General Data Protection Regulation (GDPR) is introduced to harmonize and unify one data protection regulation among all European States. The purpose is to protect EU citizens from organizations that use their personal data irresponsibly and hence passed this regulation to bound organizations to maintain standards for the protection of user’s personal data by taking explicit consent from the users. We understand the importance of this regulation and thereby have drafted and revamped our policies to comply with it.
When it comes to the collection of personal information from children under the age of 13 years old, the Children’s Online Privacy Protection Act (COPPA) puts parents in control. The Federal Trade Commission, United States’ consumer protection agency, enforces the COPPA Rule, which spells out what operators of websites and online services must do to protect children’s privacy and safety online.
We do not specifically market to children under the age of 13 years old.
The Fair Information Practices Principles form the backbone of privacy law in the United States and the concepts they include have played a significant role in the development of data protection laws around the globe. Understanding the Fair Information Practice Principles and how they should be implemented is critical to comply with the various privacy laws that protect personal information.
In order to be in line with Fair Information Practices we will take the following responsive action, should a data breach occur: We will notify you via email within 72 hours.
We also agree to the Individual Redress Principle which requires that individuals have the right to legally pursue enforceable rights against data collectors and processors who fail to adhere to the law. This principle requires not only that individuals have enforceable rights against data users, but also that individuals have recourse to courts or government agencies to investigate and/or prosecute non-compliance by data processors.
The CAN-SPAM Act is a law that sets the rules for commercial email, establishes requirements for commercial messages, gives recipients the right to have emails stopped from being sent to them, and spells out tough penalties for violations.
As per the nature of the business, it is required to keep the details of users.
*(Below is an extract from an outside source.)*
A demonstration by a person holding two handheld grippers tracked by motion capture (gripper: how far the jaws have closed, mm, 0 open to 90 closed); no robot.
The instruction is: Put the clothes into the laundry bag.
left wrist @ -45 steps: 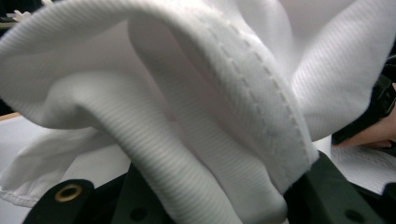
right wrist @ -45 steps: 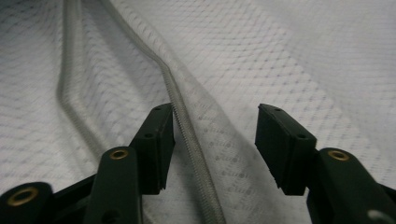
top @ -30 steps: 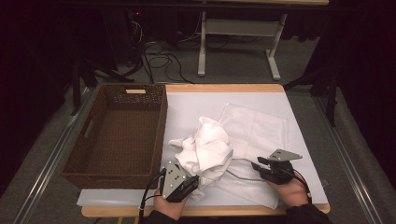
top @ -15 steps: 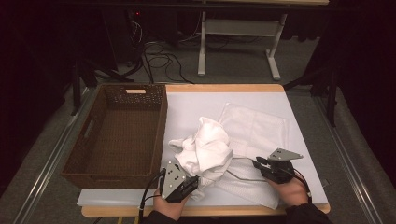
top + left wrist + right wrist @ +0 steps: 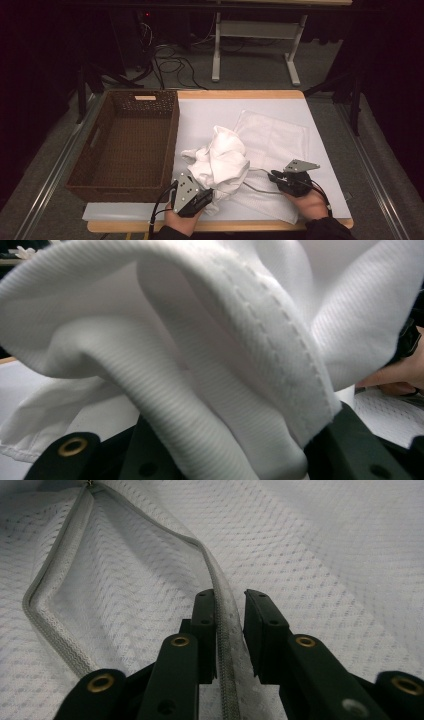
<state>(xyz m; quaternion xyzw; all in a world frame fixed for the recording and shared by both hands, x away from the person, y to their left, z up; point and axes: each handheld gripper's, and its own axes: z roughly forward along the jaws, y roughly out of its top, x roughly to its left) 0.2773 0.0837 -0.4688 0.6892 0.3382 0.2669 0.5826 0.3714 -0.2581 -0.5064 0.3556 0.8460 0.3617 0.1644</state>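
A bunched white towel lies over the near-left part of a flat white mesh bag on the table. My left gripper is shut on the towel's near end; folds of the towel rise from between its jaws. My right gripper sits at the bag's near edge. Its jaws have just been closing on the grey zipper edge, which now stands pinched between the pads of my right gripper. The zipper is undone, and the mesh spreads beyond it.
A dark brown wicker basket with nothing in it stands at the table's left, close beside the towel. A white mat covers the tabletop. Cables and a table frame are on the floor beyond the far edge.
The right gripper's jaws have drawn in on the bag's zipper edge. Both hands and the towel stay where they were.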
However, we do not sustain it for any personal gains. We will ask for consent from our clients to retain the information indefinitely or at least for 6 years. However, users will have the choice to ask for removing their data from our servers. Users can contact us through our contact form if they want us to remove their personal data from our website etc.
To request the data we store about you at any time please contact us via our contact form. We will be able to provide all the data stored about you from our GoDaddy databases, MailChimp email service, and ZenDesk support software within 48 hours of receiving your request. Please specify which data you would like to receive, or if you would like to see all data stored about you when contacting us.
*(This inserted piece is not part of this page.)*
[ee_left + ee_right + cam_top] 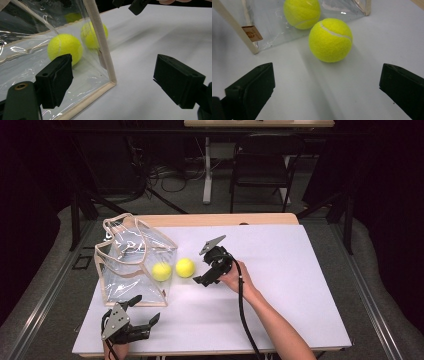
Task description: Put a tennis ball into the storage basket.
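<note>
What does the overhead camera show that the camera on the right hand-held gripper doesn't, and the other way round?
The high view alone takes in the whole white table, the dark room with a chair behind it, the person's forearm, the left hand-held gripper near the front edge, and the clear bag's handles. The right gripper view alone brings out close detail: the white seam on the loose tennis ball and a small brown tag on the bag's trim. Both share the clear bag, the ball inside it, the loose ball outside, and the right hand-held gripper, jaws apart.
</note>
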The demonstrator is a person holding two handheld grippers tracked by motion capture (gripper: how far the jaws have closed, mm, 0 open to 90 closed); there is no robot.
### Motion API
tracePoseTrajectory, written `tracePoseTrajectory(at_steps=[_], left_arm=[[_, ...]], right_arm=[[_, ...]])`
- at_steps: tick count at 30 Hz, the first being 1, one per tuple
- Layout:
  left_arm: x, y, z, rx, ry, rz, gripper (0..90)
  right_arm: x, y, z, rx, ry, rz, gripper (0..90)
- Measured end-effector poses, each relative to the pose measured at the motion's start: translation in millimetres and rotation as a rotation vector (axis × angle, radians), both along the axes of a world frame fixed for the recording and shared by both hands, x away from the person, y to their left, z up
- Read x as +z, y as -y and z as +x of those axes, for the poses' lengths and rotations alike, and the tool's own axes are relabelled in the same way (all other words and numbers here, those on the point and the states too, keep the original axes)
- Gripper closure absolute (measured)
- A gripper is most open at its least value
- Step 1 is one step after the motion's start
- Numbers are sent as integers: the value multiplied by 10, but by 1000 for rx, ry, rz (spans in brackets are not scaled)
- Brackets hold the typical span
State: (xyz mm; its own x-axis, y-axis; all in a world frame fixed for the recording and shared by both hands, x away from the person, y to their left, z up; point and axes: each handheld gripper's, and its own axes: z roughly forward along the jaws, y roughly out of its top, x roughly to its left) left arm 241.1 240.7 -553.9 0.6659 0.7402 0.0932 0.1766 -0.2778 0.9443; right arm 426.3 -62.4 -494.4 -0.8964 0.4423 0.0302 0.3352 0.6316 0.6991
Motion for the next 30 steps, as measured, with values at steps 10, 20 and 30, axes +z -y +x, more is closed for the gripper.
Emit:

To access the data stored by Facebook, CloudFlare, and Cardinity please contact them individually to request access to your data.
If you would like us to remove the data stored about you please contact us via our contact form. We will delete all data we store about you from our servers hosted on our GoDaddy databases and MailChimp email service within 48 hours.
We do not control the data collected or stored by Facebook, GoDaddy, Google and Stripe. You will need to contact them individually if you would like them to remove any data stored about you.
We have not faced any data breach or hacking until now. However, we will report any unlawful data breach of this website’s database to all the relevant individuals (users) and authorities within the prescribed time period 72 hours of the breach under GDPR, only if it is obvious that personal information or data stored in an identifiable manner has been stolen or breached.